Look below for the line holding "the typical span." and the line holding "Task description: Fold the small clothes". Transcribe exactly those lines and all lines between them, nothing more.
━━━━━━
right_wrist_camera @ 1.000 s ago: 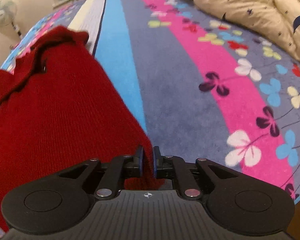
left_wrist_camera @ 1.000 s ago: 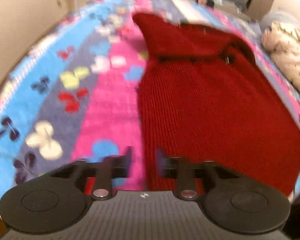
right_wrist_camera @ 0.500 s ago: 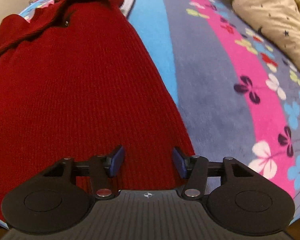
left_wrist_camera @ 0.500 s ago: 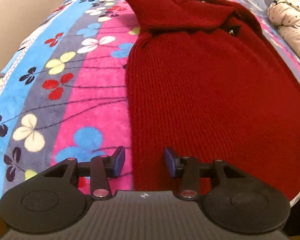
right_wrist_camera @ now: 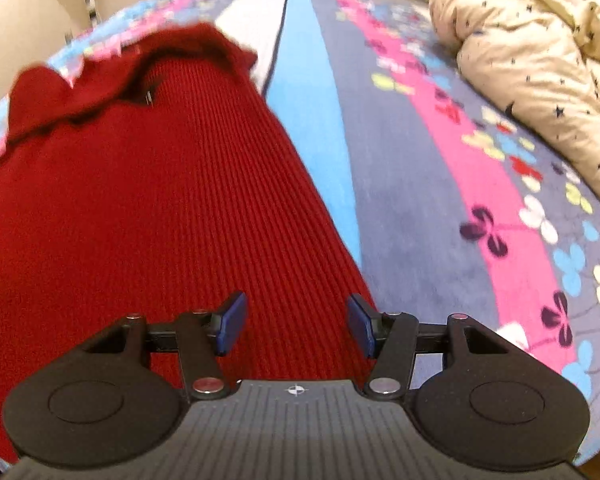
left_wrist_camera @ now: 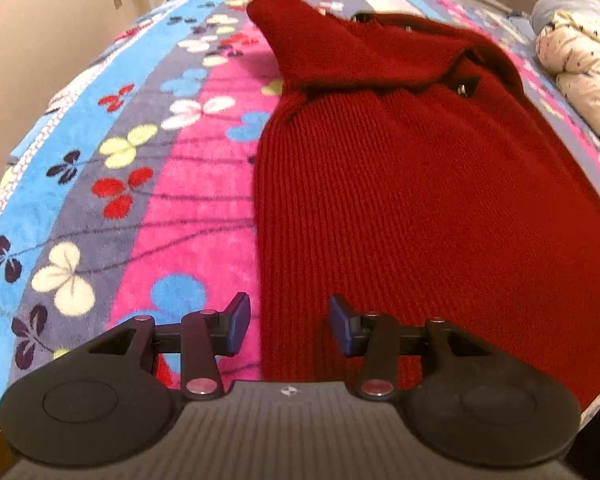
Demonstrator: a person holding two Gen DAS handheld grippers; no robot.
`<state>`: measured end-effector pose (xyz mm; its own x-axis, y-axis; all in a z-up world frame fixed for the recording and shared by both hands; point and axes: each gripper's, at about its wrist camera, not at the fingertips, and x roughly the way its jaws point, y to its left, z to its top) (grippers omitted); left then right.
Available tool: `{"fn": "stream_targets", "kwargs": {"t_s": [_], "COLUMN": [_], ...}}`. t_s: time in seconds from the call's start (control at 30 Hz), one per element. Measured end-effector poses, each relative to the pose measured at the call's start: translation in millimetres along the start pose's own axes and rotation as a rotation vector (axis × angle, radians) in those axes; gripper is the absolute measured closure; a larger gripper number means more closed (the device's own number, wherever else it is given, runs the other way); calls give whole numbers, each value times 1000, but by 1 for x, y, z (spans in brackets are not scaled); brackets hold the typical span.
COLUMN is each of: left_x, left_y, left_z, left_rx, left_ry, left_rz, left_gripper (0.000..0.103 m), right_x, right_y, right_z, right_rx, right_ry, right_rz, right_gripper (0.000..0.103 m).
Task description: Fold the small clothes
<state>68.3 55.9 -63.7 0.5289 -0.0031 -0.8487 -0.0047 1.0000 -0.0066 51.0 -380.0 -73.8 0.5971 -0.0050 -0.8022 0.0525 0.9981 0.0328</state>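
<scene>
**Both grippers open over red knit sweater hem**

Red knit sweater [left_wrist_camera: 420,184] is lying flat on the striped floral blanket [left_wrist_camera: 100,168], hem twd the near edge of the bed, collar end twd the far edge w/ a sleeve folded across the top. Left gripper [left_wrist_camera: 288,324] is hovering over the sweater's left hem corner, jaws spread wide, gripping nothing; left blue pad [left_wrist_camera: 236,320] is sitting over pink blanket, right pad over the knit. Right gripper [right_wrist_camera: 296,324] is hovering over the right hem corner of the sweater [right_wrist_camera: 140,208], jaws also wide apart, nothing held; sweater's side edge is running just inside the right pad. Can't tell if pads are touching fabric. Beige star-print duvet [right_wrist_camera: 540,60] is bunched at the blanket's [right_wrist_camera: 420,184] far right side, well apart from the sweater.
</scene>
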Motion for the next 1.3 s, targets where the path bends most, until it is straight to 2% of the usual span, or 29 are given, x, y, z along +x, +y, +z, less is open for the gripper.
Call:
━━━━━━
- Answer space:
Available tool: `{"fn": "stream_targets", "kwargs": {"t_s": [_], "COLUMN": [_], ...}}`. t_s: time in seconds from the call's start (control at 30 Hz), one per element. Measured end-effector poses, each relative to the pose measured at the call's start: translation in millimetres along the start pose's own axes and rotation as a rotation vector (axis × angle, radians) in those axes; gripper is the absolute measured closure; a larger gripper number means more closed (the device's own number, wherever else it is given, runs the other way); calls give whole numbers, each value times 1000, but by 1 for x, y, z (spans in brackets are not scaled); brackets hold the typical span.
COLUMN is each of: left_x, left_y, left_z, left_rx, left_ry, left_rz, left_gripper (0.000..0.103 m), right_x, right_y, right_z, right_rx, right_ry, right_rz, right_gripper (0.000..0.103 m).
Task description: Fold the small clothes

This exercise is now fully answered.